Provincia: consulenze ai parenti

Gianandrea Zagato

Con le lenti rosa dell’eufemismo la chiamano «segnalazione». È quella che il popolo della sinistra è sollecitato a fare sul sito dei ds critici One More blog. Quale? I favori che «i politici dell’Unione fanno a parenti e amici». Sì, «segnalazioni delle prebende e degli incarichi assegnati a chi non ha competenze per svolgerli».
Abitudine, chiosano quelli di One More Blog, che «ogni giorno scopriamo, ahinoi, diffusa anche a sinistra». E il primo caso verificato e raccontato on line riguarda, toh, la Provincia di Milano e un «personaggio molto “amato” a Palazzo Isimbardi, visti i compensi che riesce a spuntare». Nel mirino è l’assessorato alla Cultura gestito dalla ds Daniela Benelli, che con determina dirigenziale del 12 ottobre 2005 eroga 200mila euro al museo di fotografia di Cinisello Balsamo per l’acquisto di «attrezzature e impiantistica per attuare migliorie allo spazio espositivo». Nemmeno due settimane dopo, il 26 ottobre, il direttore generale del museo comunica all’assessorato che «dall’1 novembre diventa dipendente della Fondazione museo di fotografia». Costo della retribuzione? «Duecentomila euro come comunicato dallo stesso direttore del museo».

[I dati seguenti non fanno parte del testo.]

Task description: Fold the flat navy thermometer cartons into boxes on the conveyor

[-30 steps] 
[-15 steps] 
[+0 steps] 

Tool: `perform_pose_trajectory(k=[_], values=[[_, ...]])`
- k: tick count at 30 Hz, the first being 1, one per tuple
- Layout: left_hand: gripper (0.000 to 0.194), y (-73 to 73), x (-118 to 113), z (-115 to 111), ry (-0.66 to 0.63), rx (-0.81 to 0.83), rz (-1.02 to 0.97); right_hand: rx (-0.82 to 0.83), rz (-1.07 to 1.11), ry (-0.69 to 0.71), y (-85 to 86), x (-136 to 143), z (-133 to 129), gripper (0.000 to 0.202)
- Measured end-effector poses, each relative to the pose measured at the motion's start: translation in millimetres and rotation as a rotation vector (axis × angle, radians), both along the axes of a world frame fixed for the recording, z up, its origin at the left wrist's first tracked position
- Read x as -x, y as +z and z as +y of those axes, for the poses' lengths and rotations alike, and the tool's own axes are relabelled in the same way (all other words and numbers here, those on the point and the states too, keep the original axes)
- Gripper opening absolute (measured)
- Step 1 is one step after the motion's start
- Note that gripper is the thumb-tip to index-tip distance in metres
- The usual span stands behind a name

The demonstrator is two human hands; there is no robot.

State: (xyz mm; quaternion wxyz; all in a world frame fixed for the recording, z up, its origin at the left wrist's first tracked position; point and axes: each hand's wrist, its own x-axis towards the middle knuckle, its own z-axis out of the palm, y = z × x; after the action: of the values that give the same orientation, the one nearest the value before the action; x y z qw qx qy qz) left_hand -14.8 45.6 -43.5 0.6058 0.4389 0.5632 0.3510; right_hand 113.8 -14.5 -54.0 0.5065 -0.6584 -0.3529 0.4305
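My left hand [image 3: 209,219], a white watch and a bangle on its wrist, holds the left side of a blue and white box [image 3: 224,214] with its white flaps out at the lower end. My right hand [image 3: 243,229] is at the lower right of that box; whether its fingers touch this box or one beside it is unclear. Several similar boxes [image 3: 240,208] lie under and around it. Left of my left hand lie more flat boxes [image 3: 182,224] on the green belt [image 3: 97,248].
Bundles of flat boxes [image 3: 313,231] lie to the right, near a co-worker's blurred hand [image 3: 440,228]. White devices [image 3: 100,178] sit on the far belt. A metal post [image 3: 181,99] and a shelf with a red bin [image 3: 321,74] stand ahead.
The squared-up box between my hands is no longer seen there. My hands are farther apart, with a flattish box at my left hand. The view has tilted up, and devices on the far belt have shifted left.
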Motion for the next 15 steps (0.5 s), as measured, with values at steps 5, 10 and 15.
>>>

Ma per il dottor Giuseppe Manzoni - «amato protagonista» come racconta One More Blog - non finisce qui: «Per non lasciarlo in bolletta, in attesa di modificare il bilancio, si propone di assumere un impegno provvisorio di 233mila euro alla voce “anticipazioni diverse”». Trattamento di riguardo per Giuseppe Manzoni che, sorpresa, è tra l’altro consigliere delegato, «cioè maneggia i soldi» spiega One More Blog, della Fondazione pomeriggi musicali. Che aggiungere? Beato chi trova parenti, amici o affini in via Vivaio.